The classic bracket matching judgment problem, because it is a relatively long memory, I can't remember how to do it, so I thought about it for a while and then figured it out.
It is relatively simple to have only one type of parenthesis. Just record the number of positive and negative parentheses and scan from left to right to ensure that there are no unmatched right parentheses in the middle. But this method has no contribution to the solution of this problem, because if we use the same method, we will find that the two substrings "(({(()" and "(((({)" are matched to the end The state recorded is the same when the latter is clearly a string that does not meet the requirements.
Returning to this question, a simple idea is to confirm whether each parenthesis matches, that is, for each parenthesis, find another back parenthesis that matches it. According to the string that satisfies bracket matching, if A is matched, then "(A)" is also matched, that is to say, if we process from left to right, each time for a left bracket '(' , try skipping the middle A to see if there is a closing parenthesis ')' to match.
The simplest way is to process each opening bracket separately, ignore brackets of different types from itself during the process of sweeping to the right, and then use only one bracket until the closing bracket that matches the current opening bracket is found, and then Remove this pair of parentheses from the original string, loop until the entire string is cleared, and return true.
The time is O(n²), and it will be WA, because ignoring different types of parentheses, the example of "({)}" will not pass.
Then use the recursive method to solve, every time the current left parenthesis l finds the right parenthesis r, verify whether [l+1, r-1] is legal, solve the above WA problem, and the time complexity is still O(n²).

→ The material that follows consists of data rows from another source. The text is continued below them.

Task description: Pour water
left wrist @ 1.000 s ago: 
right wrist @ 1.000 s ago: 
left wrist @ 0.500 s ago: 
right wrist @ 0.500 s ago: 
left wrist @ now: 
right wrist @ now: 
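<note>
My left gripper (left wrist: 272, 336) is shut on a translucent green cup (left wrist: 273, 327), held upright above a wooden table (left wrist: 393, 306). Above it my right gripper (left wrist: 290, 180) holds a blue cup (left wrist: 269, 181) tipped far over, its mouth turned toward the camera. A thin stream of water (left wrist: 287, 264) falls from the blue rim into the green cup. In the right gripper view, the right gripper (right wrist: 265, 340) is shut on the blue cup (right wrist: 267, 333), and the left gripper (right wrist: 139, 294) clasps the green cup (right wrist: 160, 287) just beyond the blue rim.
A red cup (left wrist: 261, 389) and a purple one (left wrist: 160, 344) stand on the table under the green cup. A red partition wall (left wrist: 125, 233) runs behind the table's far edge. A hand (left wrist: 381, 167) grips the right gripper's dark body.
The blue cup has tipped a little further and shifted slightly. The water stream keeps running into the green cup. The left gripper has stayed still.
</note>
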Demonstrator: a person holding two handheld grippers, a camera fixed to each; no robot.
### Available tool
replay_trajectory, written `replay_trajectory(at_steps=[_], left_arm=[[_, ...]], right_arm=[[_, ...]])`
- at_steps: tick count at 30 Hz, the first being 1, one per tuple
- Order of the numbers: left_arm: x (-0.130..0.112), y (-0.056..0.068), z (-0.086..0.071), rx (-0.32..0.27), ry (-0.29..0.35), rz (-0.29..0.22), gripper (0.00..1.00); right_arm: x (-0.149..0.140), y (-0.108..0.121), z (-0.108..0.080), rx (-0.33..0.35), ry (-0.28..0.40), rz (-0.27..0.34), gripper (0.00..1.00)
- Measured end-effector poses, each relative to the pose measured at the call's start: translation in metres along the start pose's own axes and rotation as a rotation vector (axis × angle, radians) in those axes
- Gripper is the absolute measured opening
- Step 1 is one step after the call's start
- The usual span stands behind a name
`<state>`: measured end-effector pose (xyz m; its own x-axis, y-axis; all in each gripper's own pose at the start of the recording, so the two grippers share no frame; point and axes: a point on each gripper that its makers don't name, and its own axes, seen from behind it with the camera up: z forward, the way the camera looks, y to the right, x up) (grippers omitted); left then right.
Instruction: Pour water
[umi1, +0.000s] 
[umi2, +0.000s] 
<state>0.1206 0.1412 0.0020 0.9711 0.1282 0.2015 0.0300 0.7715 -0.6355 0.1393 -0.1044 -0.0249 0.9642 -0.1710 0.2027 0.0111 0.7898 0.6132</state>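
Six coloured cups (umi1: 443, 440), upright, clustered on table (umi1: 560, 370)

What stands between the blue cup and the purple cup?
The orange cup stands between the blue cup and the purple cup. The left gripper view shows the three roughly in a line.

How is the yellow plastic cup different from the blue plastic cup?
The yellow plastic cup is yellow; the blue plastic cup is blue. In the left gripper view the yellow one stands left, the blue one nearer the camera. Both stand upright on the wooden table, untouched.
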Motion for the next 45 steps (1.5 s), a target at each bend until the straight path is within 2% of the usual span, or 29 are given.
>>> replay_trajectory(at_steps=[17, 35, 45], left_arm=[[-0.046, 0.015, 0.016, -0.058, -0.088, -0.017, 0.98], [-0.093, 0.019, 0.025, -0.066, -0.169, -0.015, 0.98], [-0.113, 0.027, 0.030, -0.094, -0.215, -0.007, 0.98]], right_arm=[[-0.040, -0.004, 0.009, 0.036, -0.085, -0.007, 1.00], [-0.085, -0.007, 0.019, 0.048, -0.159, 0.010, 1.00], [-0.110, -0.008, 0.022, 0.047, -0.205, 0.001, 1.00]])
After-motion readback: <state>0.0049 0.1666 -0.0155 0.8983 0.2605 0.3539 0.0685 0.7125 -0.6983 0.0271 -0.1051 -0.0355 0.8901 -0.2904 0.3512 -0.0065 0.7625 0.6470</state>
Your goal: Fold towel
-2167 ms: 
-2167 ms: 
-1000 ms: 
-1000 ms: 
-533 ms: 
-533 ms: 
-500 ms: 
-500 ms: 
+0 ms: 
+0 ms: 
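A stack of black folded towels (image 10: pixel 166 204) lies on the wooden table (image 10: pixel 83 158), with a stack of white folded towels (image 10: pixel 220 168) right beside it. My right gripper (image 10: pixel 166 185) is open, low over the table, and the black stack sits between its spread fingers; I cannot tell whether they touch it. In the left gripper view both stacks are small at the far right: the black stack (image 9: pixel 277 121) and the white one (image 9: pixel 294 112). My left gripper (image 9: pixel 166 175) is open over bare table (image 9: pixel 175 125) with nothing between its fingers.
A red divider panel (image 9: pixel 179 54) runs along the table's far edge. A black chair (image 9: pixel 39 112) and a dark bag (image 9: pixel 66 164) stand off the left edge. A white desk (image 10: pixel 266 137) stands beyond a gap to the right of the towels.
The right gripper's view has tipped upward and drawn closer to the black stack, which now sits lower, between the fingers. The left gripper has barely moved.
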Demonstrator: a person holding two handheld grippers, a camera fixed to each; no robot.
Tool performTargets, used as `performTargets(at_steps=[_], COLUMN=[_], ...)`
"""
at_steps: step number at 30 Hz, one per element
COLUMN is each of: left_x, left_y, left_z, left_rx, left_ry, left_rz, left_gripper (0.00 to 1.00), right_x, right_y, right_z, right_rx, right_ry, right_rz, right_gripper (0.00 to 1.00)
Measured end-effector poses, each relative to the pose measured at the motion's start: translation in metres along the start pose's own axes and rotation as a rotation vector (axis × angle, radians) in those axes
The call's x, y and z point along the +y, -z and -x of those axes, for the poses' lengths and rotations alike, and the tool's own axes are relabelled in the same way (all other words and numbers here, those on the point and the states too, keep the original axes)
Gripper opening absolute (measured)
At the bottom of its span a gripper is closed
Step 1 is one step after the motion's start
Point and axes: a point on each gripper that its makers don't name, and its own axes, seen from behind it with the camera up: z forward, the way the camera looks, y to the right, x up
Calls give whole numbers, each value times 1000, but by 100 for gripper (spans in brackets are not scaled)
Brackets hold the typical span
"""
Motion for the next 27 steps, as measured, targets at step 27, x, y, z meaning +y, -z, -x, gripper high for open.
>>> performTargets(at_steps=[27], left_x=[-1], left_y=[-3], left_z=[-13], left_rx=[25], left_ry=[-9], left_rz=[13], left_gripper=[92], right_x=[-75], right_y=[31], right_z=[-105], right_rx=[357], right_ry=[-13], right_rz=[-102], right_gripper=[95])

It is natural to think of an improved idea. Since recursion is used, we can perform the matching of the left and right parentheses and the validity verification of the middle substring at the same time. The method is as follows:
Construct the following next function int next(pos) to find the right parenthesis corresponding to the left parenthesis at the pos position:
- For the current position pos, confirm whether it is a left parenthesis, if not, the original string is invalid
- Boundary processing, check if pos+1 matches the current position, if so, return pos+2
- Call next(pos+1) recursively, that is, for the part of "(A)" that removes A, but because there may be "(()())" - that is, A="()()" - and other In a similar situation, we judge whether next(pos+1) matches the current left parenthesis, if not, i=next(pos+1), and loop i=next(i) until we get the The left parenthesis of pos corresponds to the right parenthesis of i
- If the above i is out of bounds, that is, exceeds the length of the original string len, the original string is invalid
In this way, each position of the string is accessed only once, that is, the time complexity is reduced to O(n), and not only the legality check is completed, but also the matching of each pair of parentheses is completed.
code show as below:
class Solution {
public:
bool isleft(char c){
return c == '(' || c == '[' || c == '{';
}
bool isright(char c){
return c == ')' || c == ']' || c == '}';
}
bool ispair(char lc, char rc){
if (lc == '(' && rc == ')')
return true;
if (lc == '[' && rc == ']')
return true;
if (lc == '{' && rc == '}')
return true;
return false;
}
int next(int pos, int len, const string &s){
if (!isleft(s[pos]) || pos+1 >= len)
return -1;
if (ispair(s[pos], s[pos+1]))
return pos + 2;
int i = next(pos+1, len, s);
while(i < len){
if (i == -1)
return -1;
if (ispair(s[pos], s[i]))
return i + 1;
i = next(i, len, s);
}
return -1;
}
bool isValid(string s) {
int len = s.length();
int i = 0;
while(i < len){
i = next(i, len, s);
if (i == -1)
return false;
}
return true;
}
};The end result is also pretty good:
Although the difficulty of this question is easy, aside from the simplest O(n²) approach, I personally think that adding a medium on the leetcode side is no problem.